- **Aim of the task**:
An exact copy of every record, with no pictures, please.

[Start of section]

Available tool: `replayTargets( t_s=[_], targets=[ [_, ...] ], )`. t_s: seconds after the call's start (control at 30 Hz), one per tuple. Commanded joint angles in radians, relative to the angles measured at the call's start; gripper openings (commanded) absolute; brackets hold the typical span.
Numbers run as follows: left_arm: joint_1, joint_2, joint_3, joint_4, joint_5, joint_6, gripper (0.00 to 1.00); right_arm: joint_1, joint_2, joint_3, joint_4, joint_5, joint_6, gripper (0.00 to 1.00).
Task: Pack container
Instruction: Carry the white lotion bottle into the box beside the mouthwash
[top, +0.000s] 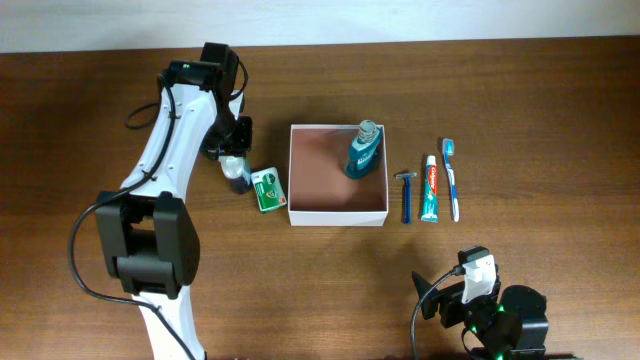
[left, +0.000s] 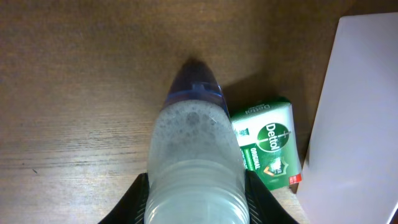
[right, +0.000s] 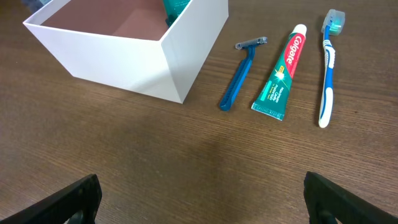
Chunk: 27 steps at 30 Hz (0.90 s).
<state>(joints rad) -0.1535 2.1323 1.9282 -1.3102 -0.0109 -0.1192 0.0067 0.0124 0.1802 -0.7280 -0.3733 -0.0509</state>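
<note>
The container (top: 337, 214) is a square white box with a pinkish-brown floor at mid-table; a teal mouthwash bottle (top: 364, 151) stands in its far right corner. My left gripper (top: 234, 165) is shut on a clear bottle with a dark blue cap (left: 194, 162), held just left of the container (left: 354, 124). A green soap box (top: 268, 190) lies beside it, also in the left wrist view (left: 268, 144). My right gripper (right: 199, 196) is open and empty near the table's front, below the container (right: 180, 56).
A blue razor (top: 406, 193), a toothpaste tube (top: 431, 188) and a blue-white toothbrush (top: 451, 178) lie in a row right of the container. They also show in the right wrist view: razor (right: 239, 74), toothpaste (right: 283, 73), toothbrush (right: 328, 68).
</note>
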Motion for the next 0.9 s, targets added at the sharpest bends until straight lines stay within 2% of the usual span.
replayTargets(
  t_s=[0.0,0.13,0.23,0.33,0.4,0.63,0.87],
  targets=[
    [0.006,-0.003,0.034,-0.050,-0.002,0.000,0.20,0.005,-0.008,-0.005,0.003,-0.012,0.007,0.99],
    [0.006,-0.008,0.187,-0.164,-0.047,0.000,0.14,0.005,-0.008,-0.005,0.003,-0.012,0.007,0.99],
    [-0.003,-0.008,0.368,-0.274,-0.046,0.000,0.10,0.005,-0.008,-0.005,0.003,-0.012,0.007,0.99],
    [-0.040,-0.008,0.550,-0.369,-0.046,0.000,0.07,0.005,-0.008,-0.005,0.003,-0.012,0.007,0.99],
    [-0.081,-0.014,0.621,-0.378,-0.027,0.000,0.03,0.005,-0.008,-0.005,0.003,-0.012,0.007,0.99],
    [-0.238,-0.007,0.633,-0.358,0.014,-0.001,0.01,0.005,-0.008,-0.005,0.003,-0.012,0.007,0.99],
    [-0.348,0.047,0.514,-0.205,-0.001,-0.001,0.02,0.005,-0.008,-0.005,0.003,-0.012,0.007,0.99]
  ],
)
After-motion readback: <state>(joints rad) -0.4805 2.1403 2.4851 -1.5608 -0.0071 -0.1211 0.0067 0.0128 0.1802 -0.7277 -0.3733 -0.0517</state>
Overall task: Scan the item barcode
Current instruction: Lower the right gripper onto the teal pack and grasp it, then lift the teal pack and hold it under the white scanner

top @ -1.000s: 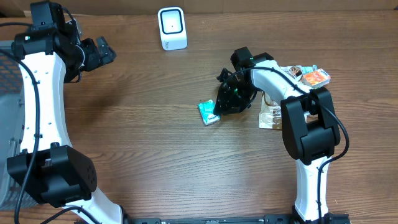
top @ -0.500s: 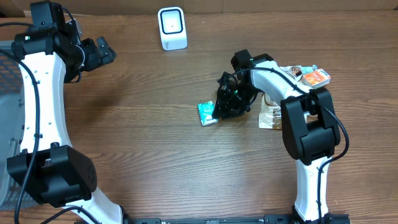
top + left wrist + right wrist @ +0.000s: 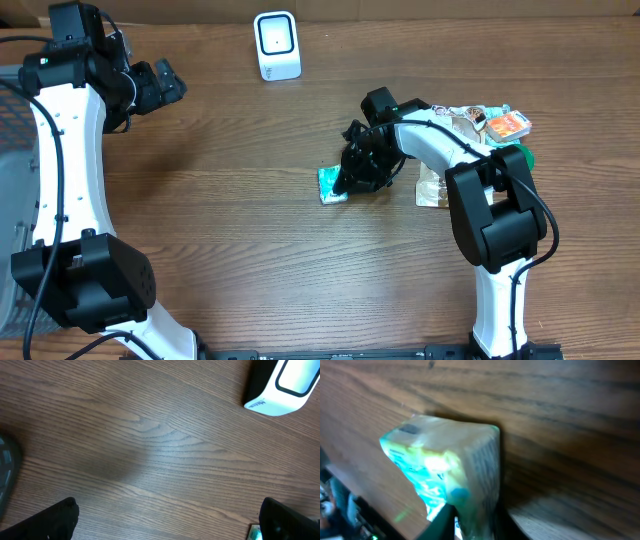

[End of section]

- **Written reply**:
Available tool: `replayTargets( t_s=[_], targets=[ [_, ...] ], )`. t_s: seconds after the call's start (control at 30 Hz), one per tuple. Commanded joint angles in radians, relative to the angles measured at the call's start; gripper openings (commanded) absolute; brackets hold the typical span.
Numbers run as follows: left_arm: joint_1, joint_2, joint_3, joint_4, joint_5, joint_6, gripper (0.00 to 1.00); right_arm: joint_1, joint_2, joint_3, joint_4, joint_5, joint_6, gripper (0.00 to 1.00).
Task: Pack container
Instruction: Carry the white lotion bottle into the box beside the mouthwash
[top, +0.000s] 
[left, +0.000s] 
[right, +0.000s] 
Chunk: 27 steps at 30 Hz (0.90 s).
<state>(joints rad) -0.1535 2.1323 1.9282 -1.3102 -0.0109 -0.1192 0.0067 0.0124 0.1802 -0.7280 -0.3733 -0.0509</state>
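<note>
The container (top: 337, 214) is a square white box with a pinkish-brown floor at mid-table; a teal mouthwash bottle (top: 364, 151) stands in its far right corner. My left gripper (top: 234, 165) is shut on a clear bottle with a dark blue cap (left: 194, 162), held just left of the container (left: 354, 124). A green soap box (top: 268, 190) lies beside it, also in the left wrist view (left: 268, 144). My right gripper (right: 199, 196) is open and empty near the table's front, below the container (right: 180, 56).
A blue razor (top: 406, 193), a toothpaste tube (top: 431, 188) and a blue-white toothbrush (top: 451, 178) lie in a row right of the container. They also show in the right wrist view: razor (right: 239, 74), toothpaste (right: 283, 73), toothbrush (right: 328, 68).
</note>
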Motion for the next 0.9 s, targets added at the sharpest bends until straight lines stay within 2% of the usual span.
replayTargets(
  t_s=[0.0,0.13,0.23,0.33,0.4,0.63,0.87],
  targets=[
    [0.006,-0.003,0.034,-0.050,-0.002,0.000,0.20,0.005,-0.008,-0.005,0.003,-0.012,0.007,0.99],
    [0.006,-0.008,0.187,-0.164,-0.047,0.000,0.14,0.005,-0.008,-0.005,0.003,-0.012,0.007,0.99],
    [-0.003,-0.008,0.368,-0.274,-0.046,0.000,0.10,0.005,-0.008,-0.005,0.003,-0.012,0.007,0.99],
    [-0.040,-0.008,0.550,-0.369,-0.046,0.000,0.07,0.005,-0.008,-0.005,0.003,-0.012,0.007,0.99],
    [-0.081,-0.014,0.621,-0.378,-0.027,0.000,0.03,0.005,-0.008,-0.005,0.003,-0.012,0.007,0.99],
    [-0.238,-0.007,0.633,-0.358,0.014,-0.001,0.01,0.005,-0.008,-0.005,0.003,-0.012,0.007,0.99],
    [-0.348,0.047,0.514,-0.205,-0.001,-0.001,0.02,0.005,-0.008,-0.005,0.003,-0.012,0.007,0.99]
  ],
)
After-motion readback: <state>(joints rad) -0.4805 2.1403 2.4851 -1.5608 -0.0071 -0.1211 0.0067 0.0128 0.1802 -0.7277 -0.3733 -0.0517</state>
Overall task: Scan the item barcode
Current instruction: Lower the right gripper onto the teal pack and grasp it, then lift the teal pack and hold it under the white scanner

top @ -1.000s: 
top @ -0.500s: 
top + left wrist + right wrist @ +0.000s: 

What this exercise asked for has been supplied.